GOAL OF THE EXERCISE:
If a line of the data below contains the string "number", copy it into your answer.

SUPPLIED INFORMATION:
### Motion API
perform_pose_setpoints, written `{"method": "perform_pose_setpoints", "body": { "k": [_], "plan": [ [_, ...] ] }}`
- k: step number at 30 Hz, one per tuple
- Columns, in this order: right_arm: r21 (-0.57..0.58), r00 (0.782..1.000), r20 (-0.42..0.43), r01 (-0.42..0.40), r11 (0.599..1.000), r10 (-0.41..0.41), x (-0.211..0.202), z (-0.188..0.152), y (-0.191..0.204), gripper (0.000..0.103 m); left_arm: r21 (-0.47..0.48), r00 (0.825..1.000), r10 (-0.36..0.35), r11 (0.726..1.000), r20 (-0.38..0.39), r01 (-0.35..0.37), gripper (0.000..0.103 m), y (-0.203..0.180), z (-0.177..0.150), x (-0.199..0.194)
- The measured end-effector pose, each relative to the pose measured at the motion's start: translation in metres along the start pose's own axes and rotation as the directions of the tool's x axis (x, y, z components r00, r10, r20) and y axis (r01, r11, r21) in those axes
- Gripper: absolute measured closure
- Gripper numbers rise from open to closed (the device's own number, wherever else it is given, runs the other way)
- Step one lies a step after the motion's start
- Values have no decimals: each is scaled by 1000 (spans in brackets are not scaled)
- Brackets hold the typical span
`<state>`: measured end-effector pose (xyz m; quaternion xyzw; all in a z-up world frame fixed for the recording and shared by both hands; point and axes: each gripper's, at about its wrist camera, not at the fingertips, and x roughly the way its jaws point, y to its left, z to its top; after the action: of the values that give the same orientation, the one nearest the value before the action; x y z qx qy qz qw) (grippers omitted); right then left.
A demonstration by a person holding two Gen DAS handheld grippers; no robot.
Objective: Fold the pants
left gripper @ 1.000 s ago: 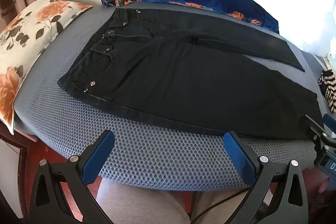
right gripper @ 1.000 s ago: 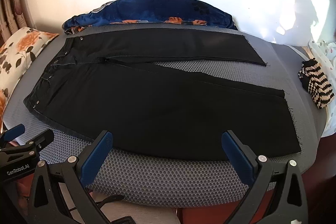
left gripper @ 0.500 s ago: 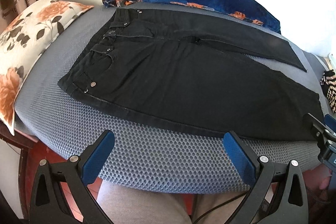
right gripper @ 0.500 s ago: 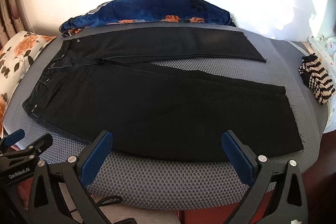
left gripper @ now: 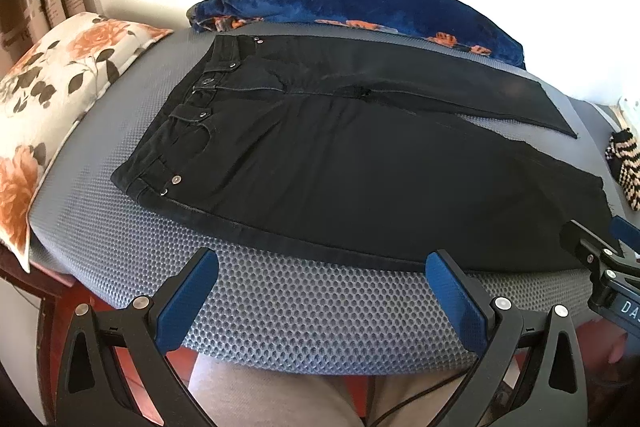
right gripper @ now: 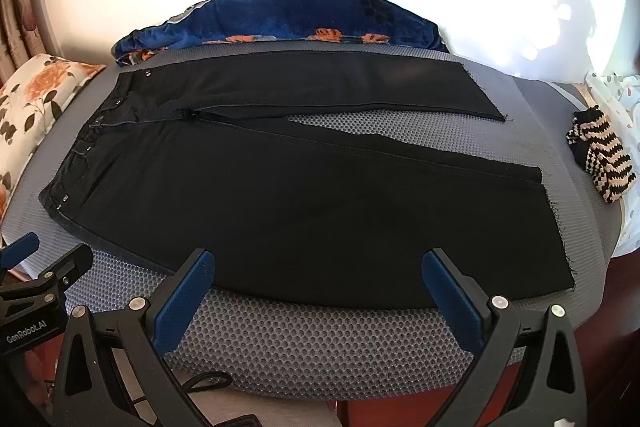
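A pair of black denim pants [right gripper: 280, 195] lies flat and unfolded on a grey honeycomb-mesh mattress pad [right gripper: 320, 343], waistband toward the left, the two legs spread apart in a narrow V toward the right with pad showing between them. The left gripper [left gripper: 322, 269] hovers off the near edge of the pad, its blue-padded fingers [left gripper: 188, 299] spread wide and holding nothing, just short of the pants' near seam. The right gripper [right gripper: 318, 267] hangs likewise wide open and empty, its fingertips at the near edge of the lower leg. A cream pillow with orange flowers [left gripper: 48, 107] sits just beside the waistband end, a crumpled dark blue plush blanket [right gripper: 288, 21] lies along the far side, and a black-and-tan striped knitted piece [right gripper: 600, 159] rests past the leg hems.
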<state>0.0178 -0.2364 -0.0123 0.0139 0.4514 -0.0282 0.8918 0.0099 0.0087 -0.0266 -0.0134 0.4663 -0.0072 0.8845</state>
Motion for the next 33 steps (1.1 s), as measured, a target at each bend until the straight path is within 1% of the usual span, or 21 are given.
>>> {"method": "perform_pose_setpoints", "body": {
  "k": [21, 28, 33],
  "plan": [
    [-3, 1000, -8, 13, 1000, -13, 1, 1, 4, 0, -13, 1000, 6, 1000, -5, -6, 0, 5, 0, 1],
    [-9, 1000, -9, 7, 1000, -7, 2, 4, 5, 0, -16, 1000, 7, 1000, 3, -7, 0, 8, 5, 0],
    [-10, 1000, -15, -13, 1000, 13, 4, 9, 7, 1, -20, 1000, 11, 1000, 6, -11, 0, 11, 11, 2]
  ]
}}
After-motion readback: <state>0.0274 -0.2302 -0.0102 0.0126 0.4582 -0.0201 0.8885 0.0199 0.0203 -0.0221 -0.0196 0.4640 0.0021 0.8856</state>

SOLUTION:
- k: step number at 30 Hz, one per tuple
- Gripper numbers rise from open to closed (the device's own number, wherever else it is given, runs the other way)

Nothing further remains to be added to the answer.